Jeroen Eisinga began to work in performance art and film in the early 1990s. He made a series of controversial films in which the idea of suffering and personal danger as artistic expression were central. In his first performance (40-44-PG, 1993) a Volkswagen Beetle without a driver, circles mechanically in circles around the blindfolded artist who walks in circles in the opposite direction. Eisinga`s work deals increasingly with death and transience.
Saara Ekstrom
Shadow Codex
Experimental film | 16mm | color | 12:30 | Finland | 2021
The black-and-white 8mm film of the abandoned facilities of Turku County Prison (1835–2007), documents the layers of messages drawn, scratched and burned on the cell walls. The markings are passages to the shadow of an individual’s psyche, and expose an underbelly which a society simultaneously both generates and hides. The film becomes a codex of a collapsed civilization and evidence of a forbidden zone in the centre of the city. On top of the inmates’ messages, a second layer of graffiti by building squatters, trespassers and other participators has emerged, turning the walls into thickets of obscure visual information and indecipherable communication. The flow of images is punctuated by John Cage’s (1912–1992) composition “Perilous Night” (1964), described as a journey to the nocturnal side of the soul.
Saara Ekström works in film, photography, text and installation. Chronotopes where time and place densify, time that nurtures and erodes, the ambivalent desire to both remember and forget are at the core of her art. Ekström’s work has been shown extensively in various museums and festivals in Europe, the Americas and Asia. She received the Finnish media art prize AVEK-award in 2018 and the prizes of SW Finland in 2017, Finnish Art Society in 1995 and the Aboa prize in 1994. She has been the Helsinki Festival Artist in 2005 and was nominated for both Ars Fennica and Carnegie Art Award prizes in 2010.
Hakima El Djoudi
2 avenue M
Experimental fiction | dv | color | 9:14 | France | 2008
Trough «2 avenue M», Hakima El Djoudi depicts the scenes of implicated conflicts and breakup which looks like passionate but very controlled and elliptic between bourgeois upper class man and woman in a very intensive way. The development of sequence inside of a luxurious apartment without artificial lightings and the dialogie between two characters intensifies the suffocating tension between the man and woman deepened conflicts too late to go back. Manu Park
lives and works in Paris and Corsica
Ahmed Elghoneimy
Al-Maw oud
Documentary | hdv | color | 18:14 | Egypt | 2020
In and around the historical ruins of Fustat in Old Cairo, tensions simmer between the site’s government-appointed guards and residents of a nearby informal settlement, al-Izba. The guards chase away looters and confiscate their equipment, while locals infuriate them by taking shortcuts through the site, occasionally stopping for a smoke. For the guards it would be easiest to keep the site closed until further notice.
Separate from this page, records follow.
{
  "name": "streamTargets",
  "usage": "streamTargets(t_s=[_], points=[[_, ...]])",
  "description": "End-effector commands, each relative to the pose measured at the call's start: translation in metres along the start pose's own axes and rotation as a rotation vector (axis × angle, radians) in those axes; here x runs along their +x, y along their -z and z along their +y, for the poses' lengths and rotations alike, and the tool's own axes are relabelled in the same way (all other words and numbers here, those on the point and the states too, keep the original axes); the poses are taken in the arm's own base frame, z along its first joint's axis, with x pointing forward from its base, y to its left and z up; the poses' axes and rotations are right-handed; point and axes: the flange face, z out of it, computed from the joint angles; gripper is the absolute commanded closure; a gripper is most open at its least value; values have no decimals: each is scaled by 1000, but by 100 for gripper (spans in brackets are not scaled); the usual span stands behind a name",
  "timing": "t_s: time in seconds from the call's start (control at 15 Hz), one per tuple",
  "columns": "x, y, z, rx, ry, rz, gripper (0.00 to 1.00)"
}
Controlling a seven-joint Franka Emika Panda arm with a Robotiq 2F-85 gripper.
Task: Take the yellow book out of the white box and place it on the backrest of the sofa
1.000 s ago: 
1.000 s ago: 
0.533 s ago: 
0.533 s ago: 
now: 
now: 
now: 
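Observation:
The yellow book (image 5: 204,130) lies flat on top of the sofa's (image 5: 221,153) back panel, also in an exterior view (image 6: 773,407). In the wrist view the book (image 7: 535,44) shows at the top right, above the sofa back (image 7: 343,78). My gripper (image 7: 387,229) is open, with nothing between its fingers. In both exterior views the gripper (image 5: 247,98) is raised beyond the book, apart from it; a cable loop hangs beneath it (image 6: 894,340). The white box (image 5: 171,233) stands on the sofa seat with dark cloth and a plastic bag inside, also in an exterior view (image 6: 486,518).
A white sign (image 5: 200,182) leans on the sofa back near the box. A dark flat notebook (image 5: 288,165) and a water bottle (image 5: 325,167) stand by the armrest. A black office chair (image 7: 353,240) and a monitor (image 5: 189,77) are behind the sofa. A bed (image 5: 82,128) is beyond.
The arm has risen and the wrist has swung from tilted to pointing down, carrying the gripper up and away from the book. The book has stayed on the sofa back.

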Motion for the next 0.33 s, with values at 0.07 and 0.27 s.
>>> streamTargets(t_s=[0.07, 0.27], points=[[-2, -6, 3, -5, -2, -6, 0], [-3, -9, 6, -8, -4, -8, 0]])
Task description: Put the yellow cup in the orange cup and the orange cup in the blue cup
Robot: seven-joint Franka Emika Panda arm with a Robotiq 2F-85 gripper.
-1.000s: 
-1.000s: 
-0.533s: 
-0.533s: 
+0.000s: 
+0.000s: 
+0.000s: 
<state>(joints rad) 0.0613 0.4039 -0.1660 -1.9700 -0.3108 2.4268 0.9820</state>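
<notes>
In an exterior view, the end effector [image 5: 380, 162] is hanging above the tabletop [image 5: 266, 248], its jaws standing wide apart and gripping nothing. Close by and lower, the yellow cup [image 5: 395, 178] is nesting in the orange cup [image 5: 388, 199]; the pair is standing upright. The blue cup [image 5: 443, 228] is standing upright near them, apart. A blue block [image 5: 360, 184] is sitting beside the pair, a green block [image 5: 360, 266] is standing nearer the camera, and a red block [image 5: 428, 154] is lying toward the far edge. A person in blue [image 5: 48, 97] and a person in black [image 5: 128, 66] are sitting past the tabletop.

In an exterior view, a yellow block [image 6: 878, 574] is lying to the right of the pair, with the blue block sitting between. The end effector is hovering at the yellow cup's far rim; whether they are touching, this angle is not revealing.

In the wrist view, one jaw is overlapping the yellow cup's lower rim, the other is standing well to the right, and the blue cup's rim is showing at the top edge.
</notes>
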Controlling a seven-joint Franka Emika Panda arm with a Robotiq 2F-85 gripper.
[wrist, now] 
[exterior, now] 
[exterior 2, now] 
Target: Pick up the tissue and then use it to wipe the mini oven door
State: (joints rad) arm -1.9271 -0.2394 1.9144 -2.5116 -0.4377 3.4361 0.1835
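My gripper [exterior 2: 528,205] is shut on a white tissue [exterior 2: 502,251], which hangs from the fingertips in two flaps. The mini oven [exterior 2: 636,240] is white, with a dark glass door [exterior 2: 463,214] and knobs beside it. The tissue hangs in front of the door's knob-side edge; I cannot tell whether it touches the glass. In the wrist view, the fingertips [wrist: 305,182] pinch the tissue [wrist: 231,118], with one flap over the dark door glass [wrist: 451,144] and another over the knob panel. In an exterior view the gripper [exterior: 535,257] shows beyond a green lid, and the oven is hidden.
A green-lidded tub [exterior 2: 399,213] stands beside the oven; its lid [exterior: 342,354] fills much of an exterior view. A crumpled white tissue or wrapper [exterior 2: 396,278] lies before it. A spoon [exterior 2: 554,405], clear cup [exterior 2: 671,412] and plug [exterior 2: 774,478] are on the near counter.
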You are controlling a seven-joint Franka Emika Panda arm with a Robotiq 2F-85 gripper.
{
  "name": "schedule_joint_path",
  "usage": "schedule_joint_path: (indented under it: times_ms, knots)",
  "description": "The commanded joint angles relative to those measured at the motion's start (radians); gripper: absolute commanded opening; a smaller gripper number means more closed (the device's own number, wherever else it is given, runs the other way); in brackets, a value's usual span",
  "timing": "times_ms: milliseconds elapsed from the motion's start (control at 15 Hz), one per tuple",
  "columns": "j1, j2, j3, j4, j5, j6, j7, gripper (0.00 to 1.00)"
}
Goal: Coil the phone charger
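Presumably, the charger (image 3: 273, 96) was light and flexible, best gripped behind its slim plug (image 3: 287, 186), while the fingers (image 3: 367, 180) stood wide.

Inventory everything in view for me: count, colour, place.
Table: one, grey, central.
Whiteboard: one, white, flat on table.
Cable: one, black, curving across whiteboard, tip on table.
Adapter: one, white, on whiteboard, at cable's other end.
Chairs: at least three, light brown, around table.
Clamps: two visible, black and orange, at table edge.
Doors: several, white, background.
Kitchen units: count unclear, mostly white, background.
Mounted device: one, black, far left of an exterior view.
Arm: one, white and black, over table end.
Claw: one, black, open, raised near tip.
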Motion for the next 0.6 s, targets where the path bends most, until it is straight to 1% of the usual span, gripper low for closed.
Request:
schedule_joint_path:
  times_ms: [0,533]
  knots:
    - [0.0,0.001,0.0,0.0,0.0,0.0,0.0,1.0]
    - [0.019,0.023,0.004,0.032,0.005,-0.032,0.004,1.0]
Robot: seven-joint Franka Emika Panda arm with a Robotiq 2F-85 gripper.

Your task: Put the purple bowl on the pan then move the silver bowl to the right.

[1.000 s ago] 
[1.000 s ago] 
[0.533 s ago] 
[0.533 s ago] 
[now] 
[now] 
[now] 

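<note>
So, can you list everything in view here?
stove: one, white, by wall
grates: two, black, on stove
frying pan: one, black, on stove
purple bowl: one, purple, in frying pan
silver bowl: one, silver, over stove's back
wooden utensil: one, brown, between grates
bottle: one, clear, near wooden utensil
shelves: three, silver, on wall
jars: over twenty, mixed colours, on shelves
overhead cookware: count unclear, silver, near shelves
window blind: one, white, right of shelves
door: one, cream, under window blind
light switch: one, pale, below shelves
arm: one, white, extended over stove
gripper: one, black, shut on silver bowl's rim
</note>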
Ahmed El Ghoneimy, born in 1986 in Alexandria, Egypt, is a filmmaker and artist currently living between Alexandria and Cairo. His work revolves around interpersonal tensions between the different protagonists presented in his films, such as sons and fathers (Tripoli Tide, 2018), victims and perpetrators (Bahari, 2011), bullies and friends (The Cave, 2013). Alternating between fiction and documentary, his films follow associations and use moments of collision as an opportunity to investigate notions like victimhood, power, and masculinity.
Carl Elsaesser
Home When You Return
Experimental doc. | 16mm | color | 30:0 | USA | 2021
“Stretching and blurring the boundaries of video essay, experimental film and home movie, traces of a 1950s homemade melodrama by amateur filmmaker Joan Thurber Baldwin intermingle with a mournful homage to the author’s grandmother and her vacated home. A powerful mélange of cinematic and domestic spaces, past and present.”
Carl Elsaesser (1988, USA) graduated from Hampshire college and University of Iowa. He lives and works between midcoast and interior Maine and Brooklyn, NY. He has made several short films which have screened at festivals in New York, Berlin, Michigan, Amsterdam, Korea among others. In his work, Elsaesser mixes genres and materials to produce work that “critically investigates the overarching presence of the historical without losing sight of individual experiences of human connection.”
åsa Elzén, Wetzel, Markus
I'll be you if you'll be me 4 - Love Hurts More
Experimental fiction | dv | color | 10:0 | Sweden | 2007
I?ll be you if you?ll be me 4 - Love Hurts More a collaboration by Åsa Elzén and Markus Wetzel During three months in 2006 we isolated ourselves on a small, uninhabited island in the Baltic Sea and collaborated on a series of short films. In the same film we continuously changed roles, back and forth, between being the director and the actor and through this method, developed narratives about a fictitious androgynous character. The one of us that was currently acting wore a mask and became this somewhat odd, mostly silent figure, alone on her/his island, trying to come to terms with the surrounding alienating nature, loneliness, death and longing for love. As well as being a ?trans character? with an ever-changing gender, this figure inhabits an indefinable space between the two of us. The actual stay on the island is here a metaphor for the self-inflicted isolation that a couple can put itself in, mentally or physically. This ambivalent state between security and isolation influenced the situation where the collaboration took place. We are interested in problematizing notions of heteronormativity, gender and sexuality in this project, as well as negotiating the point where the subject ends and the other begins. At the beginning of Love Hurts More (10:00 min) our character sings the song Love hurts on the rocky shore in the night. S/he is using a generator to get some light from a domestic light tube and sings along with the noise of the generator. Afterwards this person starts making her/his way into the middle of the island, getting directions by laying out the light tube and dragging the heavy generator along. Finally s/he has completed his/her task and finds a crystal hidden in the branches of an ancient tree. Back in the little cottage with her/his trophy, our hero/ine half-heartedly tries to cure her/his longing for love by an odd incantation.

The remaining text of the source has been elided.